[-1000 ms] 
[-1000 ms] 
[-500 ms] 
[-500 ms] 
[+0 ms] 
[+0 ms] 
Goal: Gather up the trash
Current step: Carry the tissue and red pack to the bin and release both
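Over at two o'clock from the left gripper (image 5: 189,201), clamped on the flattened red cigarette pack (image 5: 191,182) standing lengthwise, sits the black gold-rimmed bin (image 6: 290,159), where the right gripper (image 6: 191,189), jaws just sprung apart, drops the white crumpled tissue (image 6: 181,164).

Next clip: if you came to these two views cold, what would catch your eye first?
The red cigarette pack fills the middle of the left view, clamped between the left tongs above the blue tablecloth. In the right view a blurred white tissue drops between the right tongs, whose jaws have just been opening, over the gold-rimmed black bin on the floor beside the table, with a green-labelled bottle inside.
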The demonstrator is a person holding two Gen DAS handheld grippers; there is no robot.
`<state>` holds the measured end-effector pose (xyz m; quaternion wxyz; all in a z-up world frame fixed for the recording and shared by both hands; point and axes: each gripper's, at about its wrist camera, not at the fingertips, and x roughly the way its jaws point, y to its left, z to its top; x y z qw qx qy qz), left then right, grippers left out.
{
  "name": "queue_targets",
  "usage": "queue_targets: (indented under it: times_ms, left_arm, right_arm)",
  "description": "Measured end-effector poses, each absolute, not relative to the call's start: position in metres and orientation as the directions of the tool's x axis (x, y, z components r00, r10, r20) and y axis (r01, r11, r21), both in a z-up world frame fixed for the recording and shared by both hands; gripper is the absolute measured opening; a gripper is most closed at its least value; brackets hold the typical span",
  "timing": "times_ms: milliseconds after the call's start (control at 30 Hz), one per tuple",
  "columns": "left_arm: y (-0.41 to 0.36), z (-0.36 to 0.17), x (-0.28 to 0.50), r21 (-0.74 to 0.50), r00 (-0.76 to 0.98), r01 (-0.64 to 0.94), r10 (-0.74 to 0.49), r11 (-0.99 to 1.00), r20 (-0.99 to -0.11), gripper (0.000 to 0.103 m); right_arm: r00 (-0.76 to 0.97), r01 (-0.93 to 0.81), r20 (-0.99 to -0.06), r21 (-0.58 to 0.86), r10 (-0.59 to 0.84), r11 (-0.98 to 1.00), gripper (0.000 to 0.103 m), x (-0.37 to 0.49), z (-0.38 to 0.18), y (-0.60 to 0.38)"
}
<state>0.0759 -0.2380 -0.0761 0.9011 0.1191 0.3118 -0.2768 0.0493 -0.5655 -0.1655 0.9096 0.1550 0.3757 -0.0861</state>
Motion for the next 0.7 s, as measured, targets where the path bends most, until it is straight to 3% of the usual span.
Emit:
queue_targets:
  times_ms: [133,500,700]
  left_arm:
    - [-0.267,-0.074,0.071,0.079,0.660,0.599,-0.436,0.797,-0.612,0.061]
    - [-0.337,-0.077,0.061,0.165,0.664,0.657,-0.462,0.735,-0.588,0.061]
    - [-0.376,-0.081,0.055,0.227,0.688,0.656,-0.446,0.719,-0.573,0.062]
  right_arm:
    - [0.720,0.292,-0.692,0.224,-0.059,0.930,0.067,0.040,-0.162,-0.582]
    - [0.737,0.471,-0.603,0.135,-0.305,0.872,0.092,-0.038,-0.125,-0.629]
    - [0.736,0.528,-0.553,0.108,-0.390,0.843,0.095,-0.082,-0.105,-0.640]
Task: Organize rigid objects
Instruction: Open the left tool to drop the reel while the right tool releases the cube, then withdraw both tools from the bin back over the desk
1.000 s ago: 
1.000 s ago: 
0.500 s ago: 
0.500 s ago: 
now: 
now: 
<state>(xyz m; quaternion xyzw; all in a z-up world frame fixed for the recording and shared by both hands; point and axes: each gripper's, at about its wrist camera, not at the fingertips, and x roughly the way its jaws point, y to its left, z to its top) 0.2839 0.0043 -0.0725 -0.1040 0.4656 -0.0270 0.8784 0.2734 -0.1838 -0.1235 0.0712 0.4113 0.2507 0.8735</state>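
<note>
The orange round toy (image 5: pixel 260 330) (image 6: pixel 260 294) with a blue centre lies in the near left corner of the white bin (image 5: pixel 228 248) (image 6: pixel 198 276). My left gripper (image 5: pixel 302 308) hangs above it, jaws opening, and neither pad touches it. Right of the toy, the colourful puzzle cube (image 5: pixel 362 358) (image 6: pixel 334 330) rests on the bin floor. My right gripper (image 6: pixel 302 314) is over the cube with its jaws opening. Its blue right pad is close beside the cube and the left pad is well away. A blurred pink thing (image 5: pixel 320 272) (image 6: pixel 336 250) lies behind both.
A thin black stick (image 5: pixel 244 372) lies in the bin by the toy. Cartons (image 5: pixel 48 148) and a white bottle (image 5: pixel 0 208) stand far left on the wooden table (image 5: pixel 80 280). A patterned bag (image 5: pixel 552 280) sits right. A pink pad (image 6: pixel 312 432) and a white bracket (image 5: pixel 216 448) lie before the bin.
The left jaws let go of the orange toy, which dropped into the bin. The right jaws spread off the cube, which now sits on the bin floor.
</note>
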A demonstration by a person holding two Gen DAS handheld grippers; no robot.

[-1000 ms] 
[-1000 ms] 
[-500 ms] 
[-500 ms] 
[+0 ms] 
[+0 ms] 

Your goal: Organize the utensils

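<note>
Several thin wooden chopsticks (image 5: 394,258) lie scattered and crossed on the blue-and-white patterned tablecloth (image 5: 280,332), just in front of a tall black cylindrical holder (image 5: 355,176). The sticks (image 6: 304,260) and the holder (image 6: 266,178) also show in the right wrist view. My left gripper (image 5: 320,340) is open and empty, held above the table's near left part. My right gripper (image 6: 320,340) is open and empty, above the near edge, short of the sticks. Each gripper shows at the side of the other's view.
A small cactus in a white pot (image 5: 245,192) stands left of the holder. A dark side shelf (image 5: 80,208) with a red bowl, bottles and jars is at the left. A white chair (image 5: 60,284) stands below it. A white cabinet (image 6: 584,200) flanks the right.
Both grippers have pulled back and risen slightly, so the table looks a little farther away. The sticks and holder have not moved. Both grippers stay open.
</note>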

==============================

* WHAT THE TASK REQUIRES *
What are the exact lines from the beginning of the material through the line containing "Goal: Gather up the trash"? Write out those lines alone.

* TASK RESULT *
[-1000 ms] 
[-1000 ms] 
[-500 ms] 
[-500 ms] 
[+0 ms] 
[+0 ms] 
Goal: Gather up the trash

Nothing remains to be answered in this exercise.